# Work to be completed
Leave the pictures out and repeat the rest of the data below exactly.

# Records excerpted from a collection
▼

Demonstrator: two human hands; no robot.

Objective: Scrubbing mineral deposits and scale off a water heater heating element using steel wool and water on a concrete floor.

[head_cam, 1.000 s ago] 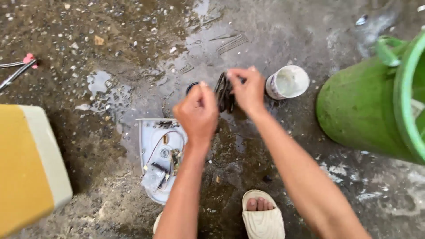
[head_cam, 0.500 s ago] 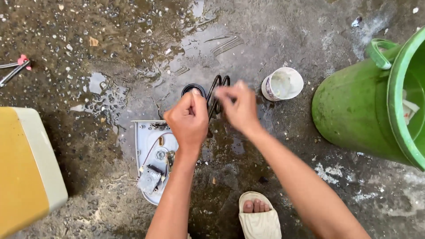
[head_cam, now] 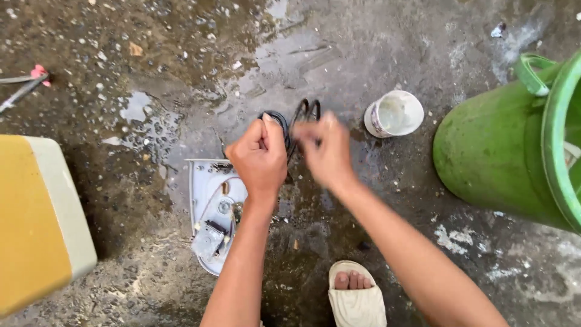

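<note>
My left hand is closed in a fist around a coiled black cord, whose loops stick out above my fingers. My right hand, blurred by motion, grips the same cord just to the right. Both hands hover over a wet concrete floor. Below my left wrist lies an opened white appliance base with wires and a small metal part exposed inside.
A small white cup stands on the floor right of my hands. A large green bucket fills the right side. A yellow and white box sits at left. Pink-handled tools lie far left. My sandalled foot is below.
My hands stay together on the cord, with the right hand shifting a little along the loops. The view has drifted slightly.
</note>
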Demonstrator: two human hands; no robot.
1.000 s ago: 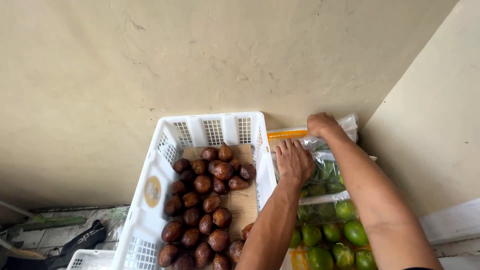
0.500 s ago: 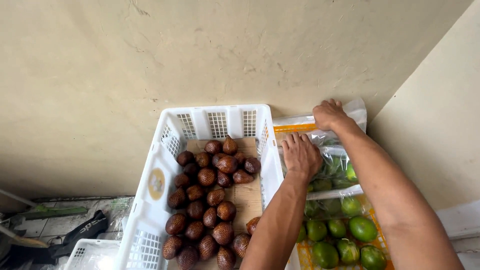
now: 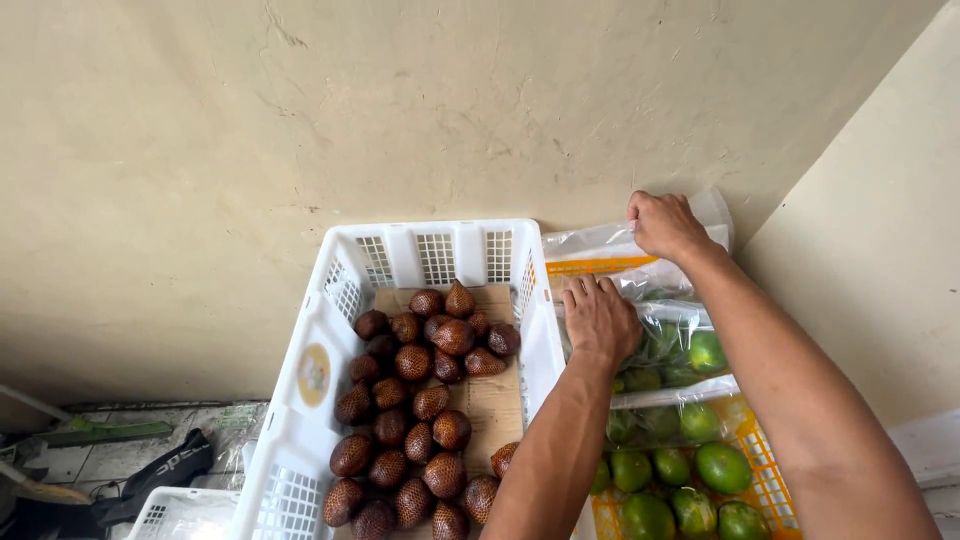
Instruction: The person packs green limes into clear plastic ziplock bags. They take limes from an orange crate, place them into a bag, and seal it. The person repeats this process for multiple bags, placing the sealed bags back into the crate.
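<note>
My left hand [image 3: 600, 318] lies flat on a clear plastic bag [image 3: 672, 330] of green fruit, fingers spread, beside the white crate's right wall. My right hand [image 3: 664, 224] grips the bag's upper edge close to the beige wall. The bag rests in an orange crate [image 3: 766, 482] with several loose green fruits [image 3: 722, 466]. To the left stands a white plastic crate [image 3: 322, 352] with several brown scaly snake fruits [image 3: 418, 400] on a cardboard liner [image 3: 496, 398].
A beige wall [image 3: 400, 120] rises right behind both crates, with a corner at the right. At the lower left are a second white crate [image 3: 180, 512], a black object [image 3: 160, 474] and debris on a grey floor.
Both hands have stayed on the bag, the right one at its top edge by the wall. The view has shifted slightly, so the crates sit a little higher and more to the right in frame.
</note>
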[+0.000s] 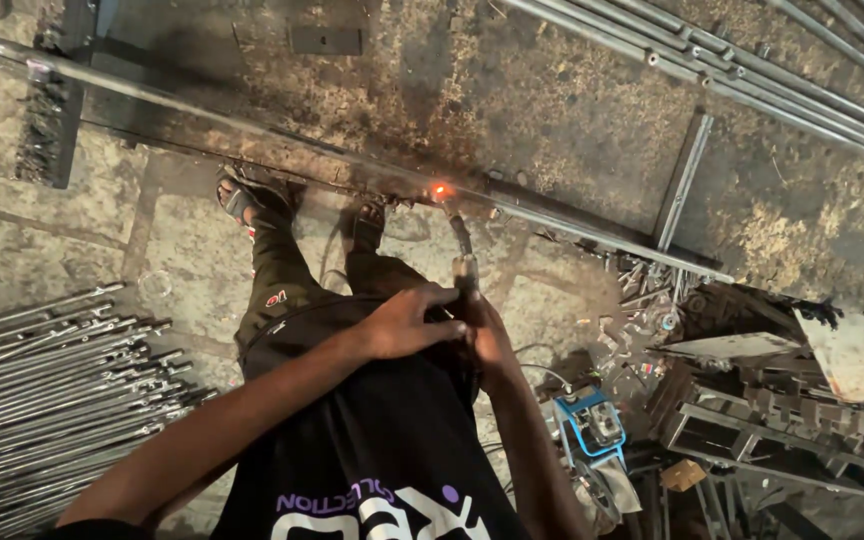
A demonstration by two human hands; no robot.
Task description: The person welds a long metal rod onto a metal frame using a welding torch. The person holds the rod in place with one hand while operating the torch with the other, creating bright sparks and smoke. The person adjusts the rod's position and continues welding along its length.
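Ahead of both hands, glowing spark [441, 191] on long metal bar [252, 130] lying crosswise on floor [552, 110]. Welding holder [464, 272] pointing straight toward it, gripped by right hand [492, 345]; left hand [407, 322] curled over, probably steadying.

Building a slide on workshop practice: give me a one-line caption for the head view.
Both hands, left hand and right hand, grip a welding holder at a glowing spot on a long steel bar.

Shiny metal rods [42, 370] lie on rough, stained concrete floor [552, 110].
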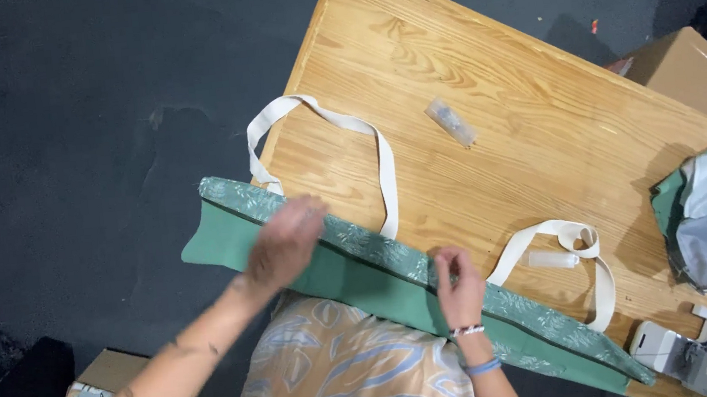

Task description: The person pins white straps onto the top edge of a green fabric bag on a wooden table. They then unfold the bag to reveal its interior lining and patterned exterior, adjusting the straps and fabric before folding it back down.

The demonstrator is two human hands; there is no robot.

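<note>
My right fingers (451, 269) pinch the bag's (379, 279) patterned top edge; my left hand (284, 242), blurred, lies flat and open on that edge farther along. The bag hangs over the tabletop's (489, 158) near edge — half on wood, half over my lap. I judge it could slide off if my pinch slackens, its green body pulling it down. Two cream straps (385, 169) loop beyond the bag and could snag. A small clear packet (450, 122) lies farther out; bare wood beyond the bag leaves room.
</note>
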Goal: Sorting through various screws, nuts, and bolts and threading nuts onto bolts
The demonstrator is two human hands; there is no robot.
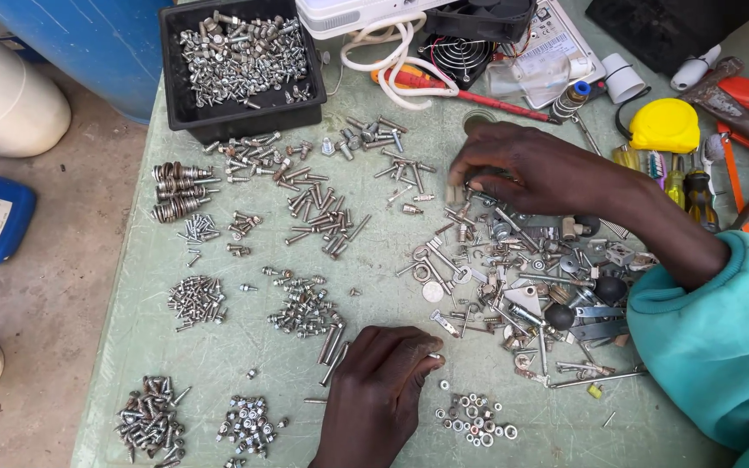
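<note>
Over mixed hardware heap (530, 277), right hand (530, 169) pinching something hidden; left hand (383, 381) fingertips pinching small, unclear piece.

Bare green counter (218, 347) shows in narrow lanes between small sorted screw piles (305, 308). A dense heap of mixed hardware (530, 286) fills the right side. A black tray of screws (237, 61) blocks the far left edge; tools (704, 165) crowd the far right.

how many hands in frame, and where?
2. The left hand rests at the bottom centre of the table, fingertips by a small pile of nuts and washers. The right hand reaches into the mixed hardware heap at upper centre. None hidden, apparently.
</note>
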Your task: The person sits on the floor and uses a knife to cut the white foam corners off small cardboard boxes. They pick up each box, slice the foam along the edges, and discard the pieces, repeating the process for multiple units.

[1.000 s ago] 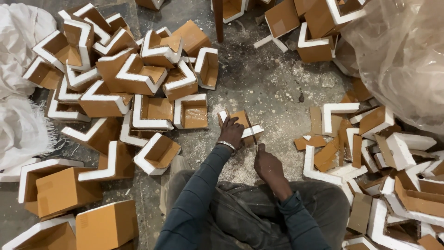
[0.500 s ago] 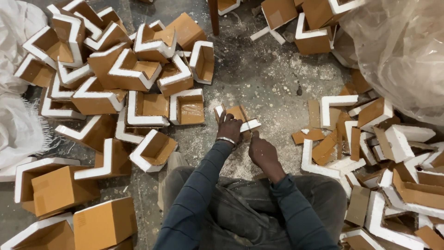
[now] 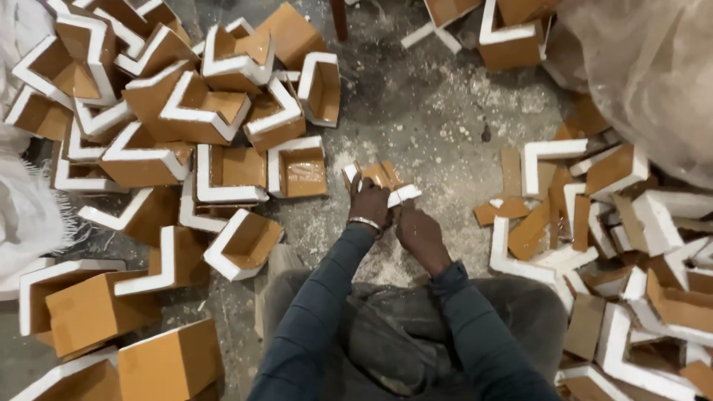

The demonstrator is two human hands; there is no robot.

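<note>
Dusty floor (image 3: 445, 111) | left hand (image 3: 370, 204), right hand (image 3: 418, 232) clamp foam-and-cardboard corner piece (image 3: 382, 182) | fingertips hidden

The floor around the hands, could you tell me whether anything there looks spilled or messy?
Yes. White crumbs and dust are strewn over the grey floor, thickest near the left hand and right hand, which hold a foam-and-card corner piece. Loose brown card strips lie scattered at right.

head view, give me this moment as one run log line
left hand: holds foam corner piece | right hand: on same piece | left: finished pile | right: loose foam strips | floor: dusty
</note>
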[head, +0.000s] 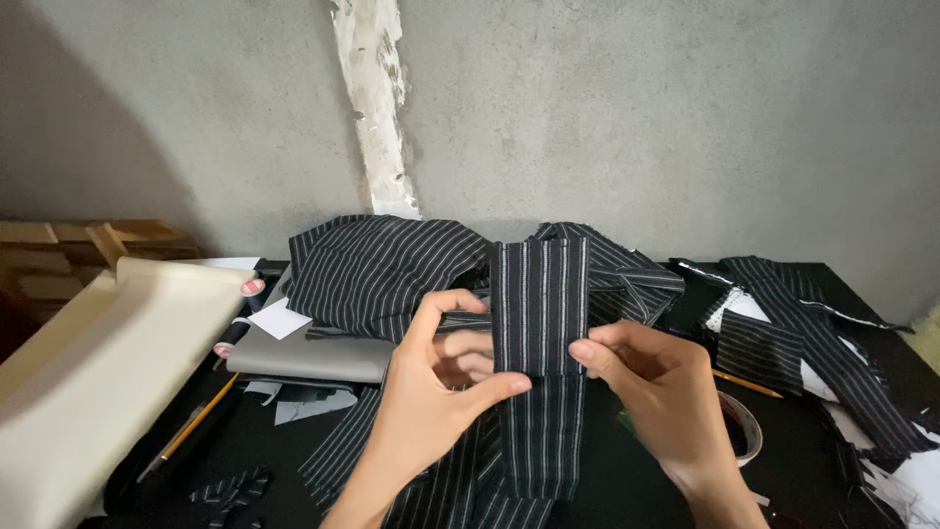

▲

# Response below
Demonstrator: two human hands; no robot.

Objective: Scrubbing mineral deposits and scale off a water heater heating element using steel wool and water on a concrete floor.

[head_cam, 1.000 s ago] 
[head_cam, 0.500 s ago] 
[head_cam, now] 

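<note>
My left hand is closed in a fist around a coiled black cord, whose loops stick out above my fingers. My right hand, blurred by motion, grips the same cord just to the right. Both hands hover over a wet concrete floor. Below my left wrist lies an opened white appliance base with wires and a small metal part exposed inside.
A small white cup stands on the floor right of my hands. A large green bucket fills the right side. A yellow and white box sits at left. Pink-handled tools lie far left. My sandalled foot is below.
My hands stay together on the cord, with the right hand shifting a little along the loops. The view has drifted slightly.
</note>
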Demonstrator: two human hands; no robot.
1.000 s ago: 
0.500 s ago: 
now: 
Instruction: The person packs green limes into clear plastic ziplock bags. They take limes from an orange crate, place them into a bag, and seal it. The person repeats this process for multiple bags, placing the sealed bags back into the crate.
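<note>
My left hand [image 3: 600, 318] lies flat on a clear plastic bag [image 3: 672, 330] of green fruit, fingers spread, beside the white crate's right wall. My right hand [image 3: 664, 224] grips the bag's upper edge close to the beige wall. The bag rests in an orange crate [image 3: 766, 482] with several loose green fruits [image 3: 722, 466]. To the left stands a white plastic crate [image 3: 322, 352] with several brown scaly snake fruits [image 3: 418, 400] on a cardboard liner [image 3: 496, 398].
A beige wall [image 3: 400, 120] rises right behind both crates, with a corner at the right. At the lower left are a second white crate [image 3: 180, 512], a black object [image 3: 160, 474] and debris on a grey floor.
Both hands have stayed on the bag, the right one at its top edge by the wall. The view has shifted slightly, so the crates sit a little higher and more to the right in frame.
</note>
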[+0.000s] 
A demonstration by two human hands; no robot.
Task description: The person welds a long metal rod onto a metal frame using a welding torch. The person holds the rod in place with one hand while operating the torch with the other, creating bright sparks and smoke. The person adjusts the rod's position and continues welding along its length.
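Ahead of both hands, glowing spark [441, 191] on long metal bar [252, 130] lying crosswise on floor [552, 110]. Welding holder [464, 272] pointing straight toward it, gripped by right hand [492, 345]; left hand [407, 322] curled over, probably steadying.

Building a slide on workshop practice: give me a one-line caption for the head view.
Both hands, left hand and right hand, grip a welding holder at a glowing spot on a long steel bar.

Shiny metal rods [42, 370] lie on rough, stained concrete floor [552, 110].
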
Task description: The person pins white straps onto the top edge of a green fabric bag on a wooden table. They then unfold the bag to reveal its interior lining and patterned exterior, adjusting the straps and fabric before folding it back down.

The demonstrator is two human hands; there is no robot.

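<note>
My right fingers (451, 269) pinch the bag's (379, 279) patterned top edge; my left hand (284, 242), blurred, lies flat and open on that edge farther along. The bag hangs over the tabletop's (489, 158) near edge — half on wood, half over my lap. I judge it could slide off if my pinch slackens, its green body pulling it down. Two cream straps (385, 169) loop beyond the bag and could snag. A small clear packet (450, 122) lies farther out; bare wood beyond the bag leaves room.
</note>
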Goal: Sorting through various screws, nuts, and bolts and threading nuts onto bolts
The demonstrator is two human hands; there is no robot.
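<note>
Over mixed hardware heap (530, 277), right hand (530, 169) pinching something hidden; left hand (383, 381) fingertips pinching small, unclear piece.

Bare green counter (218, 347) shows in narrow lanes between small sorted screw piles (305, 308). A dense heap of mixed hardware (530, 286) fills the right side. A black tray of screws (237, 61) blocks the far left edge; tools (704, 165) crowd the far right.

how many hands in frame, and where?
2. The left hand rests at the bottom centre of the table, fingertips by a small pile of nuts and washers. The right hand reaches into the mixed hardware heap at upper centre. None hidden, apparently.
</note>
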Your task: The person sits on the floor and uses a knife to cut the white foam corners off small cardboard boxes. They pick up each box, slice the foam along the edges, and discard the pieces, repeating the process for multiple units.

[1.000 s ago] 
[0.500 s ago] 
[now] 

The demonstrator is two human hands; there is no robot.

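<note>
Dusty floor (image 3: 445, 111) | left hand (image 3: 370, 204), right hand (image 3: 418, 232) clamp foam-and-cardboard corner piece (image 3: 382, 182) | fingertips hidden

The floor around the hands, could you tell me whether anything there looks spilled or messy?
Yes. White crumbs and dust are strewn over the grey floor, thickest near the left hand and right hand, which hold a foam-and-card corner piece. Loose brown card strips lie scattered at right.

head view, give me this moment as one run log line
left hand: holds foam corner piece | right hand: on same piece | left: finished pile | right: loose foam strips | floor: dusty
</note>
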[head, +0.000s] 

The work on this exercise is done.